Le regard de Gu Xiaoli restait sans focalisation, fixant calmement l'espace vide devant elle, pourtant elle répondit à nouveau avec aisance. En septembre de la cinq cent soixante-troisième année de Luoli, le Bureau du Tissage de la commanderie de Lanling soumit un mémoire demandant l'allocation de subventions pour les mécanismes nouvellement établis.
La demande initiale était de vingt mille taels d'argent. Après que le Secrétariat Intérieur eut vérifié les revenus de la taxe sur le tissage et l'excédent budgétaire de cette préfecture pour l'année, une réduction fut recommandée.
Finalement, Seigneur Cui Tingyu, alors Vice-Ministre droit du Ministère des Finances gérant concomitamment les affaires du tissage, l'approuva le 28 septembre, fixant le montant à quinze mille taels.
Les conditions supplémentaires étaient que les fonds devaient être utilisés exclusivement à leur fin désignée, strictement limités à l'achat de nouveaux métiers à tisser et à la formation d'artisans, et ne devaient pas être détournés à d'autres usages. De plus, un compte détaillé des dépenses et un rapport d'efficacité devaient être soumis au Ministère des Finances et au Secrétariat Intérieur pour archivage avant juin de l'année suivante.
Une autre réponse parfaite.
Gu Chengyin ne se limita plus au livre en main.
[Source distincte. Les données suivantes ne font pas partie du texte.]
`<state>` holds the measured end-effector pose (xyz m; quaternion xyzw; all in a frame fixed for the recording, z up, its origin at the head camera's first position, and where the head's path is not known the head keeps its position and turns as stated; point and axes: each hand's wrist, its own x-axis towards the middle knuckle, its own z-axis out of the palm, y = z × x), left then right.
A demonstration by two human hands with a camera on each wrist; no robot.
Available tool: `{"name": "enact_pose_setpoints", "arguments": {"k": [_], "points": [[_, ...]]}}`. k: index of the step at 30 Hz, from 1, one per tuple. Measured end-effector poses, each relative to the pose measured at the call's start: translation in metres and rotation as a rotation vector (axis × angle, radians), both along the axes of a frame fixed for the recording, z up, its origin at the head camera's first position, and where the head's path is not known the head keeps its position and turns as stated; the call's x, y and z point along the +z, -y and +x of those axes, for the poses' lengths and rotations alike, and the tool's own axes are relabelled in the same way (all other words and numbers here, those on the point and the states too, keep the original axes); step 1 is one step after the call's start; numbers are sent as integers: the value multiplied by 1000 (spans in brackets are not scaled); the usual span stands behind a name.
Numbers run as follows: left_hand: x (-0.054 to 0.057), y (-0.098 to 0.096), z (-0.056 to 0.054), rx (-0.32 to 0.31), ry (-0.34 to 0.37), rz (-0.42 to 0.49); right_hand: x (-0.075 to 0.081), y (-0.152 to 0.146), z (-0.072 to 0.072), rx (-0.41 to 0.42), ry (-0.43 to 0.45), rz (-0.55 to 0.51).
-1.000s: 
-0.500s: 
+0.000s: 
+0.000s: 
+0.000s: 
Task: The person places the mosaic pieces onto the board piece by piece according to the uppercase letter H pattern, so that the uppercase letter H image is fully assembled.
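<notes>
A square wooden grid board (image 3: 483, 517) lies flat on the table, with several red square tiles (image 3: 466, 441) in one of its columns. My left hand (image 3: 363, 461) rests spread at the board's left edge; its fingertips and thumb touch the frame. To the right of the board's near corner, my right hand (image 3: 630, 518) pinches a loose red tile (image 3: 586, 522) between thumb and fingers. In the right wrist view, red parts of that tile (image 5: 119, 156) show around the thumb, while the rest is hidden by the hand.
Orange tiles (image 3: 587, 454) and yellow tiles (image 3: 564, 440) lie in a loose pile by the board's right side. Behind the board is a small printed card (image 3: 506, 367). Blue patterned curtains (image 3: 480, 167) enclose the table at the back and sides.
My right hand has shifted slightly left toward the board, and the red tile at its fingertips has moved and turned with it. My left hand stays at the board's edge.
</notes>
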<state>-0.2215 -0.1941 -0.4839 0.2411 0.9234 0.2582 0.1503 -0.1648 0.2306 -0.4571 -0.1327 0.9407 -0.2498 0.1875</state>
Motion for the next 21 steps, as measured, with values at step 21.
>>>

Il en sortit rapidement deux autres d'années différentes concernant des affaires différentes, les ouvrant au hasard.
Son débit s'accéléra, et les questions devinrent de plus en plus pièges, impliquant même des comparaisons de données interannuelles et le traçage des parties concernées.
En la cinq cent soixante-quatrième année de Luoli, les fonds d'approvisionnement en vêtements d'hiver en coton pour la ville de Youzhou affichaient une dépense de quatre-vingt mille taels. Qui était le fournisseur ?
En la cinq cent soixante-cinquième année de Luoli, les fonds spéciaux pour le projet de dragage de la rivière Luoshui furent versés en trois fois. Quels étaient les montants respectifs, et quels étaient les intervalles entre les deux premiers versements ?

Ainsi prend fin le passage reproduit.